Hack 82. Generate Sequential or Missing Data

You can use an integers table to generate sequential data, or provide missing data in an OUTER JOIN.

What is an integers table? Sometimes called a numbers or sequence table, an integers table is simply a table containing some integers. It's not a system table; it's a user table.

A user table is one that you have to create, because it doesn't come preinstalled with the database system. If you work in a team environment, ask around to see whether someone else has an integers table, and find out how they use it.

An integers table allows you to write queries which involve a range of values. Queries can use an integers table to do things such as:

10.6.1. Create and Populate an integers Table

Your integers table should have a single column called i, which is defined as the table's primary key:

CREATE TABLE integers ( i INTEGER NOT NULL PRIMARY KEY )

Declaring i as the primary key guarantees you cannot accidentally populate the table twice. It also defines an index, which helps for optimization.

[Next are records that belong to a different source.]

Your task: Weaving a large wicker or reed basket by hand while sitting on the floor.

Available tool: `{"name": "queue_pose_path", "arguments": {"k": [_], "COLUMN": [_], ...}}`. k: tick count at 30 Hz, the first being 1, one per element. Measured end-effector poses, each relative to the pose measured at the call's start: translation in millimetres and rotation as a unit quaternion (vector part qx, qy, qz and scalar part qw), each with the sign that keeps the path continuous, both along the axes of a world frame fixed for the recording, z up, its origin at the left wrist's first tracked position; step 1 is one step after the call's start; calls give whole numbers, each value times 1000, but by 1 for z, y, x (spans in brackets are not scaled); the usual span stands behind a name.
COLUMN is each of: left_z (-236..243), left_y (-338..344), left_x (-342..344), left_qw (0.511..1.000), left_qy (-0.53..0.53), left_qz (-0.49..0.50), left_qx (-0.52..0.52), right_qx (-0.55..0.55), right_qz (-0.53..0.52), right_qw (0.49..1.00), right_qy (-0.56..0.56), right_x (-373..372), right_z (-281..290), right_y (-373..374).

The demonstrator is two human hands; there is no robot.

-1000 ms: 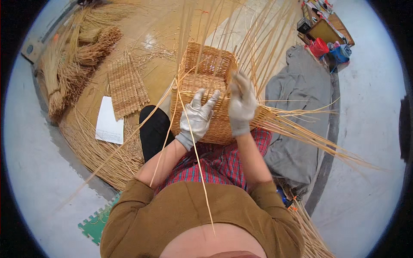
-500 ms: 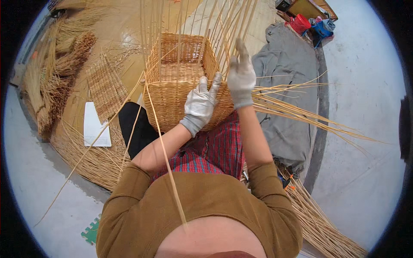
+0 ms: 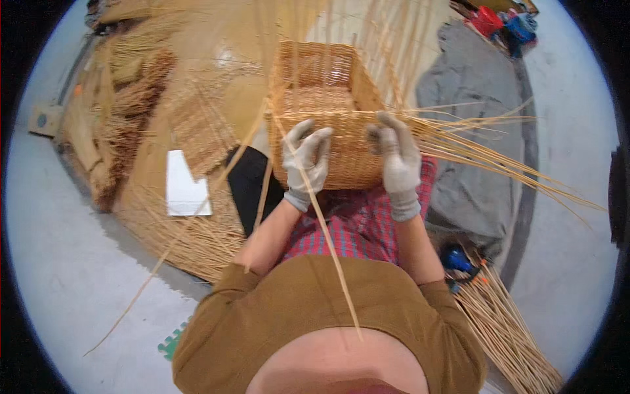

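An unfinished wicker basket (image 3: 344,154) rests on my lap, tipped so its inside shows. Long pale stakes rise from its rim, blurred by motion. My left hand (image 3: 306,164), in a white glove with grey fingertips, is at the near wall with fingers bent and spread. A loose willow strand (image 3: 331,243) passes in front of that hand from the basket's left corner towards my chest. Beside the near right corner is my gloved right hand (image 3: 400,161), its fingers bent towards the wall and apart, with nothing visible between them. Several thin rods (image 3: 499,161) stick out rightwards from that corner.
A flat woven panel (image 3: 202,134) and a white sheet (image 3: 185,184) lie at left, near bundled straw (image 3: 128,125). Grey cloth (image 3: 469,144) covers the floor at right. More rods (image 3: 505,328) lie low right; red and blue items (image 3: 485,21) stand far right.
The whole view has shifted, with the basket now further right. My right hand has come down from among the stakes to the near right corner. My left hand has moved left along the near wall.
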State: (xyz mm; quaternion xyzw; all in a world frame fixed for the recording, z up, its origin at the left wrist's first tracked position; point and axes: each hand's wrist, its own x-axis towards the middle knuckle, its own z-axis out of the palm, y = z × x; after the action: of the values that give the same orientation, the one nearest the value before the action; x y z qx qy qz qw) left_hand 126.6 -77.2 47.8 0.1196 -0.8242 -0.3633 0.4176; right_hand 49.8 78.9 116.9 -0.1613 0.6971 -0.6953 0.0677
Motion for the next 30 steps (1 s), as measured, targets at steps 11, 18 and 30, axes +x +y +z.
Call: {"name": "queue_pose_path", "arguments": {"k": [11,18,30], "left_z": [-49,-16,-6], "left_y": [-88,-99,-133], "left_x": [29,29,28], "left_qw": [997,990,988], "left_qy": [41,37,-46], "left_qz": [1,-24,-1], "left_qx": [58,133,-149], "right_qx": [-128,-277,-301], "right_qz": [169,87,96], "right_qw": [908,951,925], "right_qy": [-362,-106,209], "right_x": [-72,-40,-16], "right_z": [-28,-15,10], "right_y": [-221,-213,-165]}}
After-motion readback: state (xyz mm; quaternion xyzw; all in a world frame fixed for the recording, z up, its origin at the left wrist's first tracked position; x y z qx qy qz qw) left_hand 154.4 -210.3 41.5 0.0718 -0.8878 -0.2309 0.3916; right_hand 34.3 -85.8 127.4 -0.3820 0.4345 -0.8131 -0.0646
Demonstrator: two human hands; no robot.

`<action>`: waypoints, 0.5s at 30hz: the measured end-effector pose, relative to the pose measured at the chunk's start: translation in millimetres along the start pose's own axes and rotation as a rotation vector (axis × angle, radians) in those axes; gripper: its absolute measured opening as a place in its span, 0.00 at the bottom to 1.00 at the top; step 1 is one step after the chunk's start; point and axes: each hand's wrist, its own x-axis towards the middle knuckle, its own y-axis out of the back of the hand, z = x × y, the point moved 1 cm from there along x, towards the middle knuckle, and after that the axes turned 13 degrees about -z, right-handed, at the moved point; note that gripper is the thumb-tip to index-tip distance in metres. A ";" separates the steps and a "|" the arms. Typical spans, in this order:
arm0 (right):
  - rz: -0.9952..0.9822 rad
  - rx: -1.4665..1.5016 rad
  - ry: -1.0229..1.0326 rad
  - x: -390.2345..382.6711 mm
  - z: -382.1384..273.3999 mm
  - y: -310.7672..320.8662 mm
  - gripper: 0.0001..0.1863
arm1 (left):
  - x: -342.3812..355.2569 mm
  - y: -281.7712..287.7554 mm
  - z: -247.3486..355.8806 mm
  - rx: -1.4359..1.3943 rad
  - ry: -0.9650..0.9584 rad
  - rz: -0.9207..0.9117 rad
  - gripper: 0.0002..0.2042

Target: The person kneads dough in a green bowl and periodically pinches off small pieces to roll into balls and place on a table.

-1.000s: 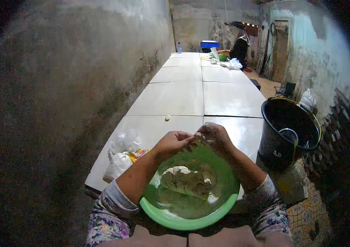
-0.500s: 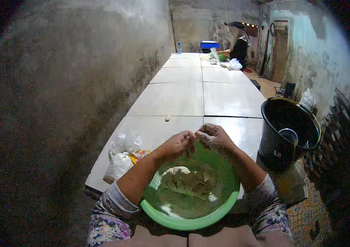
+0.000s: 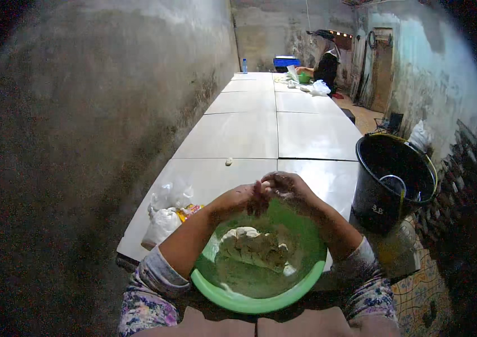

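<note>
My left hand and my right hand meet over the far rim of a green basin. Their fingertips are pressed together around a small pale piece of dough, most of it hidden by the fingers. Flour whitens my right hand. Inside the basin lies a large lump of dough, with dusty flour on the basin's inner wall. On the white tabletop beyond my hands rests one small dough ball.
Left of the basin stand a plastic bag of white powder and a yellow-red packet. A black bucket is at the right. Far along the table, another person works by a green bowl.
My hands have drawn closer together and dipped slightly; the pale dough piece now shows between the fingertips. The far person's arm has shifted a little.
</note>
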 end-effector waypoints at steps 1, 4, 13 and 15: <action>-0.036 0.116 0.079 0.1 5.9 3.2 0.13 | 0.7 5.4 3.8 -0.043 0.102 -0.094 0.23; 0.002 -0.270 0.207 2.8 16.2 7.0 0.11 | 0.0 4.4 9.8 -0.099 0.204 -0.145 0.24; 0.040 -0.130 0.132 6.0 11.5 1.6 0.17 | -2.1 11.5 3.7 -0.071 0.241 -0.106 0.21; 0.056 -0.275 0.099 1.0 1.6 0.1 0.17 | 1.8 8.3 5.0 -0.013 0.239 -0.121 0.23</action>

You can start by inserting the digits 0 through 9:

INSERT INTO integers (i) VALUES (0),(1),(2),(3),(4),(5),(6),(7),(8),(9);

If your database system doesn't support that syntax, use this instead:

INSERT INTO integers (i) VALUES (0); INSERT INTO integers (i) VALUES (1); INSERT INTO integers (i) VALUES (2); INSERT INTO integers (i) VALUES (3); INSERT INTO integers (i) VALUES (4); INSERT INTO integers (i) VALUES (5); INSERT INTO integers (i) VALUES (6); INSERT INTO integers (i) VALUES (7); INSERT INTO integers (i) VALUES (8); INSERT INTO integers (i) VALUES (9);

 

10.6.2. Generate Sequential Data

You may be wondering how useful the integers 0 through 9 can be. Watch carefully; this may seem like magic, but it isn't.

10.6.2.1. Numbers 099

Because the integers table has only the numbers 0 through 9, if you want more numbers, you need to do something more. So simply CROSS JOIN the integers table to itself, as in this query:

SELECT 10*t.i+u.i AS number FROM integers AS u CROSS JOIN integers AS t ORDER BY number ;

In a CROSS JOIN, every row of one table is joined to every row of the other. If your database system doesn't support CROSS JOIN syntax, use this instead:

SELECT 10*t.i+u.i AS number FROM integers AS u , integers AS t ORDER BY number;

You may recognize the preceding code as an "old-style" join which is missing its WHERE clause. That's how we did cross-joins before the CROSS JOIN syntax was invented. If you've ever accidentally omitted the WHERE clause in this type of join, you already know what cross-join effects are.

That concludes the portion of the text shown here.